- [Assigned task]: The string "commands" appears in some lines of the data. Report how many, with no other words.

[Records drawn from a dataset]
####

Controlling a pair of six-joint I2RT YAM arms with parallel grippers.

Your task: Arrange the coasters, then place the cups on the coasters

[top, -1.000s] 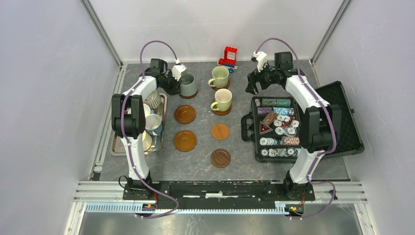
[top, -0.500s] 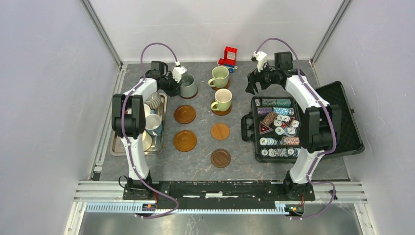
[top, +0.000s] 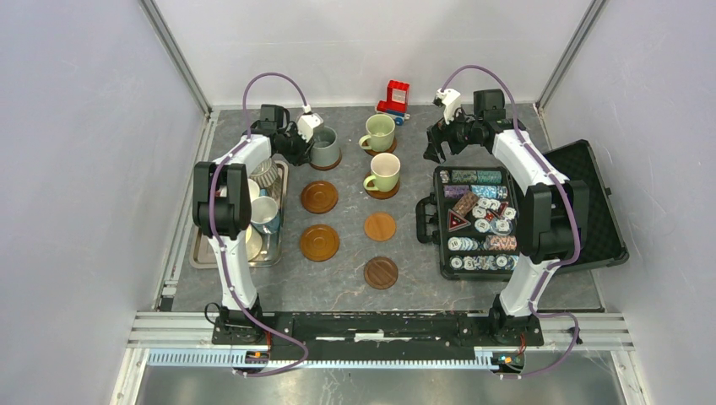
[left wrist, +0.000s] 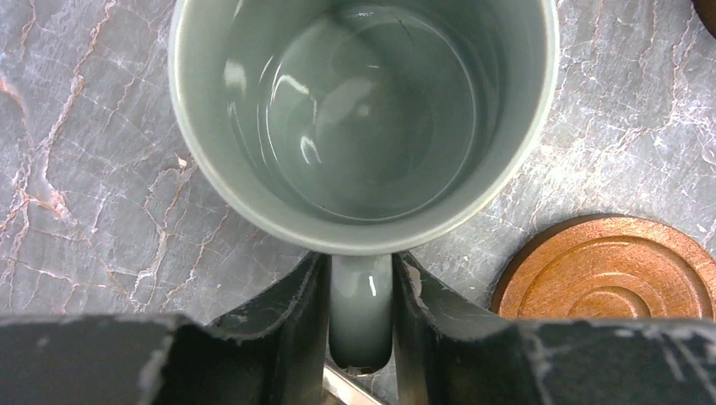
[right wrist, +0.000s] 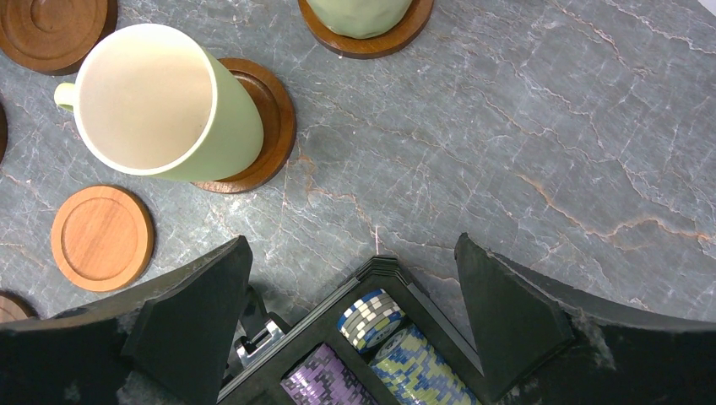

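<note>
A grey-green cup (left wrist: 363, 110) stands upright at the back left (top: 324, 145), with a brown coaster edge (top: 326, 164) showing under it. My left gripper (left wrist: 360, 261) hugs its handle, one finger on each side; it is also seen from above (top: 302, 148). Two pale green cups (top: 379, 132) (top: 384, 171) sit on coasters. Four bare coasters (top: 319, 197) (top: 319, 242) (top: 380, 226) (top: 381, 272) lie in two columns. My right gripper (right wrist: 353, 243) hangs open and empty over the chip case corner, near a pale green cup (right wrist: 160, 101).
A metal tray (top: 196, 253) at the left holds more cups, among them a ribbed grey one (top: 264, 173). An open black case of poker chips (top: 477, 221) lies at the right. A red toy (top: 393, 97) stands at the back.
</note>
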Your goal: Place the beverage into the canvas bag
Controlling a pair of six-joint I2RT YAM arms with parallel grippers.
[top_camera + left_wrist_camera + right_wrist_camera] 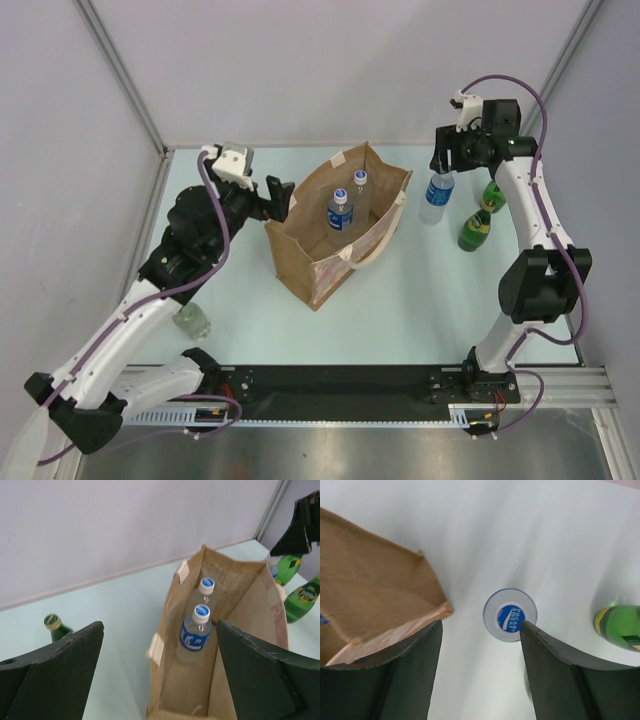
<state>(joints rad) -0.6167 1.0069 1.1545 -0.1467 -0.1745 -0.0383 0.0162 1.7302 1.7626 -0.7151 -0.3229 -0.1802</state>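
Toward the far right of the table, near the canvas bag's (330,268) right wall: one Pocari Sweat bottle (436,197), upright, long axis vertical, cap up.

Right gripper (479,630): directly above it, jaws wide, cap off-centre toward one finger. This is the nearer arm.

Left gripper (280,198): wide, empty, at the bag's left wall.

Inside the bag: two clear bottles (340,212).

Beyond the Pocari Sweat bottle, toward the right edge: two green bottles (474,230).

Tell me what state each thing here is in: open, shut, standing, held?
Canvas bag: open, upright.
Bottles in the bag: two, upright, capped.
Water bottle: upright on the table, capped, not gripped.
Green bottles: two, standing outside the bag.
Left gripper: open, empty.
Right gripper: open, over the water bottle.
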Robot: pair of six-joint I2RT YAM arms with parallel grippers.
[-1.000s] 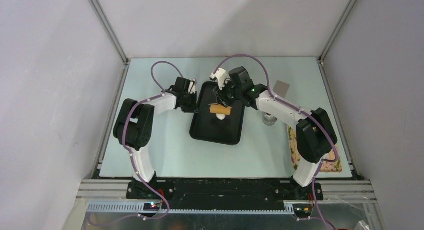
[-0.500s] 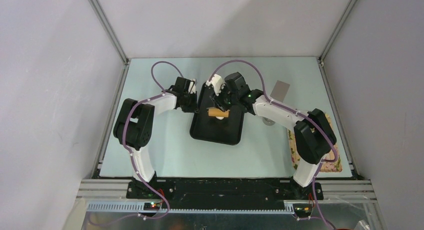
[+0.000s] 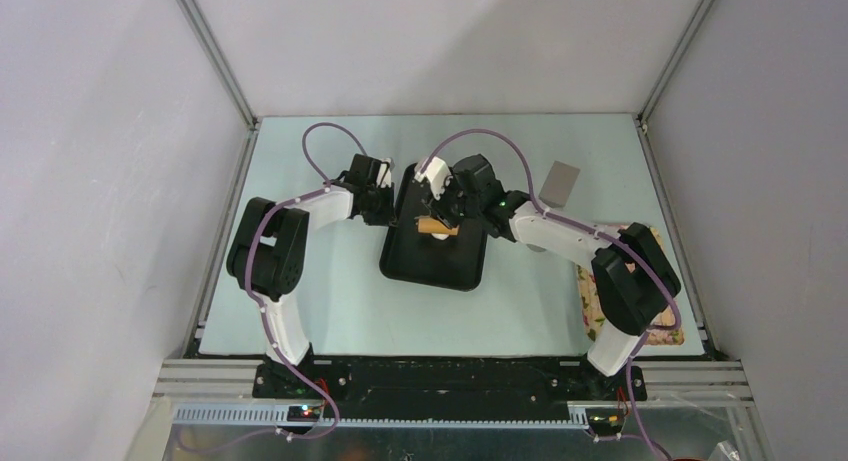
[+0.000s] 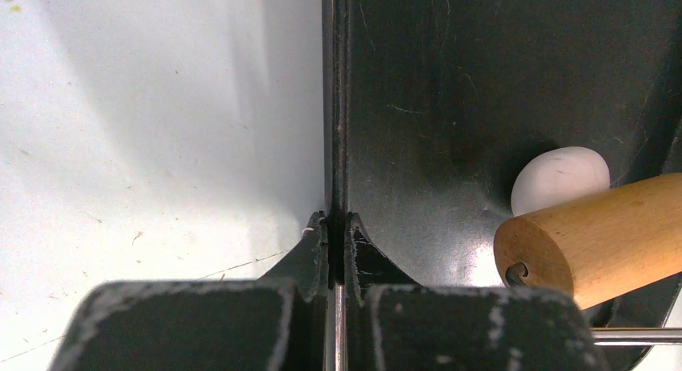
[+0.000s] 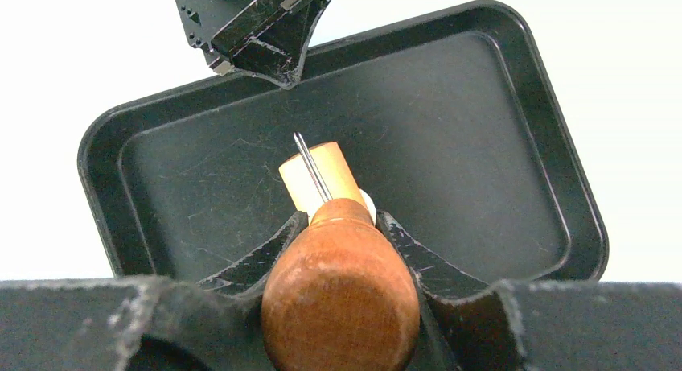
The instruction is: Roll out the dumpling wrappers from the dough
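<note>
Around me stand plain pale grey walls, joined at the far corners by slanted silver aluminium posts. My work surface is a flat pale mint-green tabletop. The light is soft and even, with only weak shadows. On the far right lies a small grey rectangular card, and at the right edge a flowered cloth mat. A silver metal frame runs along the near edge.

The dough lay in the tray at the table's middle, under the rolling pin.
</note>
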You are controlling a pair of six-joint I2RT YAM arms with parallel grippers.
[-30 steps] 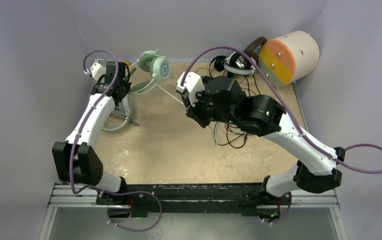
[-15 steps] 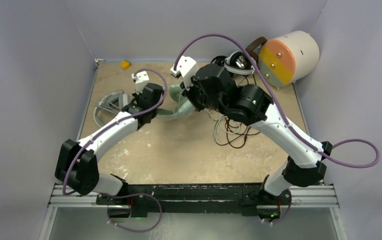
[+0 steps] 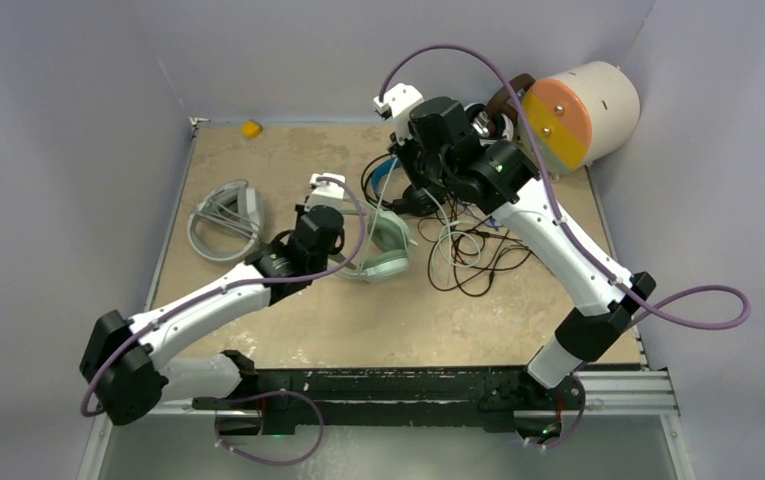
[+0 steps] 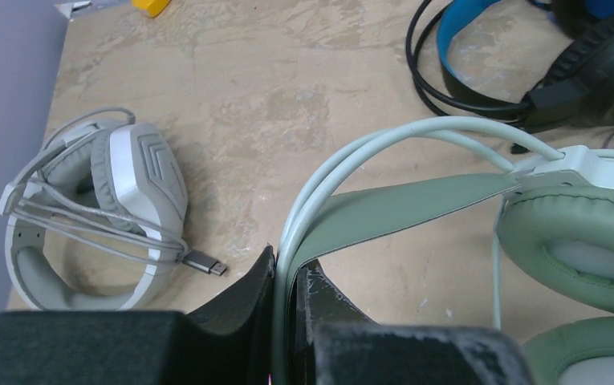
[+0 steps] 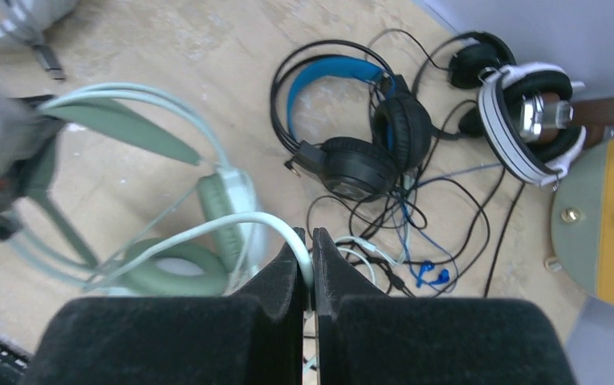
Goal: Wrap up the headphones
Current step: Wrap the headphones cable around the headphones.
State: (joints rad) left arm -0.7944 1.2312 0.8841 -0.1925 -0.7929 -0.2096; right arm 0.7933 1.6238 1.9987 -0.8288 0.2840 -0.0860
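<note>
Left gripper: is clamping tight on the thin twin rails of the headband, near its top.
Mint headset: is lying mid-table, cups to the right of the held band, one cup resting on the other.
Handling: probably light; the band looks springy and stiff enough to steer by, and the padded cups look soft and poor to pinch.
Cable: is running slack from the cups up to the right gripper; thin and limp, likely to slip.
Right gripper: is pinching the cable, jaws closed on it, above the cups.
Hold advice: band for the body; cable a little way out from the cup, since the joint looks fragile.
Grey headset: is lying left, well apart, its cord wound round it.
Blue-band headset: is lying beyond, among loose dark cords.
Black-and-white headset: is sitting farthest back.
</note>
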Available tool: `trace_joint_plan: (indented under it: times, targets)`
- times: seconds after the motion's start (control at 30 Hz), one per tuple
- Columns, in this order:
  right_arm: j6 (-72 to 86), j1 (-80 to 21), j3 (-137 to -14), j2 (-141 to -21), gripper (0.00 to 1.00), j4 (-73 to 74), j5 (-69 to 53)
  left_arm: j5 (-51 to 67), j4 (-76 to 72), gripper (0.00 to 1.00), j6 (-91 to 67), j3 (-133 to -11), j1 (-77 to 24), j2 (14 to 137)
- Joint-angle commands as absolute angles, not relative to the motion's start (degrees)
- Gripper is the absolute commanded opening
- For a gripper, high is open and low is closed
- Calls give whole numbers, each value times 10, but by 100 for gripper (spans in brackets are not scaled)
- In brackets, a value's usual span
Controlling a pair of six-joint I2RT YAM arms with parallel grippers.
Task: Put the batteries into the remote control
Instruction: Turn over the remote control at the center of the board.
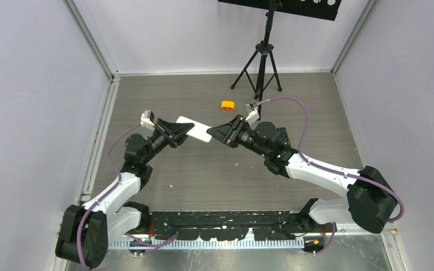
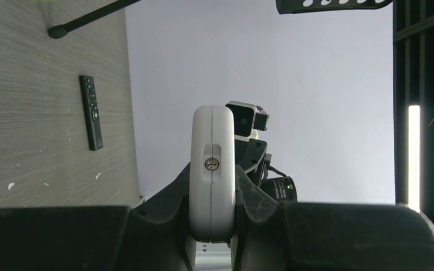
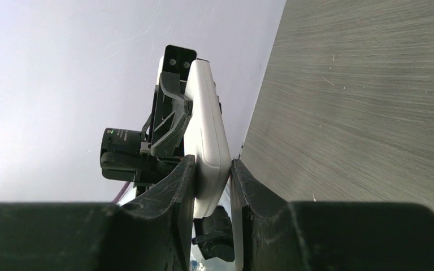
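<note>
Inspector: Writing on either remote?
Clerk: None legible. The black remote (image 2: 91,113) lying on the table (image 1: 203,175) carries button marks too small to read.
Inspector: Grippers?
Clerk: The left gripper (image 2: 213,172) is clamped on one end of the white remote (image 1: 194,129), which is held above the table. The right gripper (image 3: 212,166) pinches its other end.

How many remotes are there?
2. The white remote is gripped by the left pincer and right pincer; the black remote lies on the table. Others may be hidden.
</note>
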State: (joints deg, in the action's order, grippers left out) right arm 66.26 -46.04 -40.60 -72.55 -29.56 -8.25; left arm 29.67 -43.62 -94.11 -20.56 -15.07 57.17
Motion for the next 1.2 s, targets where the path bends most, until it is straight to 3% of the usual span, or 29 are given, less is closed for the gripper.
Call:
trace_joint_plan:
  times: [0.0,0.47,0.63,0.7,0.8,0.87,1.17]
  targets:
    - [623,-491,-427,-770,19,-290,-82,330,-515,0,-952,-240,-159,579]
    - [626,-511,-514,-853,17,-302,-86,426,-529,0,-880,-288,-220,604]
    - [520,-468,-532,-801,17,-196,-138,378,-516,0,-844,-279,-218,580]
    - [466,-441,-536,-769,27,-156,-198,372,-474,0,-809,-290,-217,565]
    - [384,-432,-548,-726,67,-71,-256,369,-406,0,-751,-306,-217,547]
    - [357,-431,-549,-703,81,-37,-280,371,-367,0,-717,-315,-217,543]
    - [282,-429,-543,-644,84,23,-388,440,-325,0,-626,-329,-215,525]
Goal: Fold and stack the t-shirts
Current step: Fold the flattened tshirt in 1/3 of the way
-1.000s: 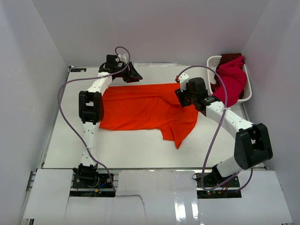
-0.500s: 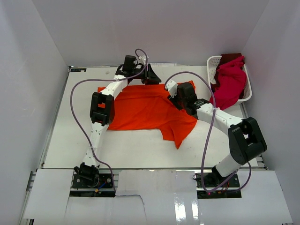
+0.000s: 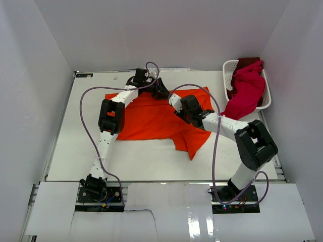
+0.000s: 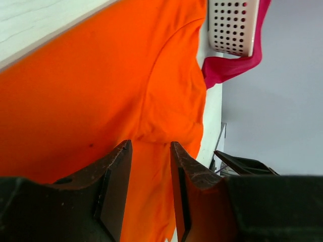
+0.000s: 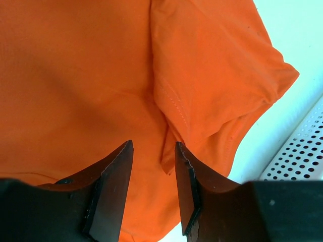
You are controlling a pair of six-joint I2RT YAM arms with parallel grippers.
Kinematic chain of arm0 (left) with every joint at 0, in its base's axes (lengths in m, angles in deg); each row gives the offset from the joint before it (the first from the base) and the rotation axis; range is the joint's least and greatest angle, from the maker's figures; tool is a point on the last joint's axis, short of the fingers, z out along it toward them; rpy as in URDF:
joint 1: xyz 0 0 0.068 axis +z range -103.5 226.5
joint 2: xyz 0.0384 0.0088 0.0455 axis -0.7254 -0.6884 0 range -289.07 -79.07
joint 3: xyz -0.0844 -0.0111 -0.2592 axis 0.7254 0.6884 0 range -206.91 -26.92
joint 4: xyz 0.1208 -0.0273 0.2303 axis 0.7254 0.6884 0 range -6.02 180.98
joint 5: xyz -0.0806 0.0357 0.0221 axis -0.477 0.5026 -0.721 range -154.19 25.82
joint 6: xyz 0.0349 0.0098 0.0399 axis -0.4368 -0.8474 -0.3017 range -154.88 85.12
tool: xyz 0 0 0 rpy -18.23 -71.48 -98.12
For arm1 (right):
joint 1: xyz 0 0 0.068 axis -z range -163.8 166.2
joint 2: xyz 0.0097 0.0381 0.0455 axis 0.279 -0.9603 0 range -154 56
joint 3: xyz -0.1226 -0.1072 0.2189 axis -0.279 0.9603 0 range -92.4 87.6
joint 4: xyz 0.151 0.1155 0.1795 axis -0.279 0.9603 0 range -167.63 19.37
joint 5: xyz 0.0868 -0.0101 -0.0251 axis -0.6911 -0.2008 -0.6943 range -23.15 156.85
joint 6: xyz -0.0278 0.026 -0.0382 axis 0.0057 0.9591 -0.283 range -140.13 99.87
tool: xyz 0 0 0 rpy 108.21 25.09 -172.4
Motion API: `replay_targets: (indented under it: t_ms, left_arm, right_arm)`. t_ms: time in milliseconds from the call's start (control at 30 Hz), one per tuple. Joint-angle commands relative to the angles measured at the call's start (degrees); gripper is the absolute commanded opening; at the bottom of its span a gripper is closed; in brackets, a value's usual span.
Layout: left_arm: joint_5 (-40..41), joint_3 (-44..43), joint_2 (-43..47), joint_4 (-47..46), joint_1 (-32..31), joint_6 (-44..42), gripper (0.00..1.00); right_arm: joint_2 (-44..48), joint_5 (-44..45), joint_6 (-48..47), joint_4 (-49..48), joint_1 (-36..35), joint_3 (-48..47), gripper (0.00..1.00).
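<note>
The orange t-shirt (image 3: 151,118) lies spread on the tabletop (image 3: 141,159). A white basket (image 3: 229,65) holding a crimson t-shirt (image 3: 246,91) sits to its right. Above its far edge, the left jaws and right jaws stand partly spread, pinching nothing.

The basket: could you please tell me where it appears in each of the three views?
Top external: basket in the upper right of the picture, crimson shirt draped over it.
Left wrist: basket at the top edge, right of centre.
Right wrist: basket, only its perforated wall, in the bottom right corner.
Shared landmark: the orange shirt, beside the basket in every view.
</note>
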Motion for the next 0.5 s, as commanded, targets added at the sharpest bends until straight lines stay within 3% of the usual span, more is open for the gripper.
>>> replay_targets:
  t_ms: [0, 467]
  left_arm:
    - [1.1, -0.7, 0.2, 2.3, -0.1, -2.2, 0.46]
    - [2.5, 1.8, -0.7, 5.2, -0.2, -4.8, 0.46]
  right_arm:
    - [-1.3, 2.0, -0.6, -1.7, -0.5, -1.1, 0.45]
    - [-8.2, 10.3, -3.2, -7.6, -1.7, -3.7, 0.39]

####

- [Written response]: 2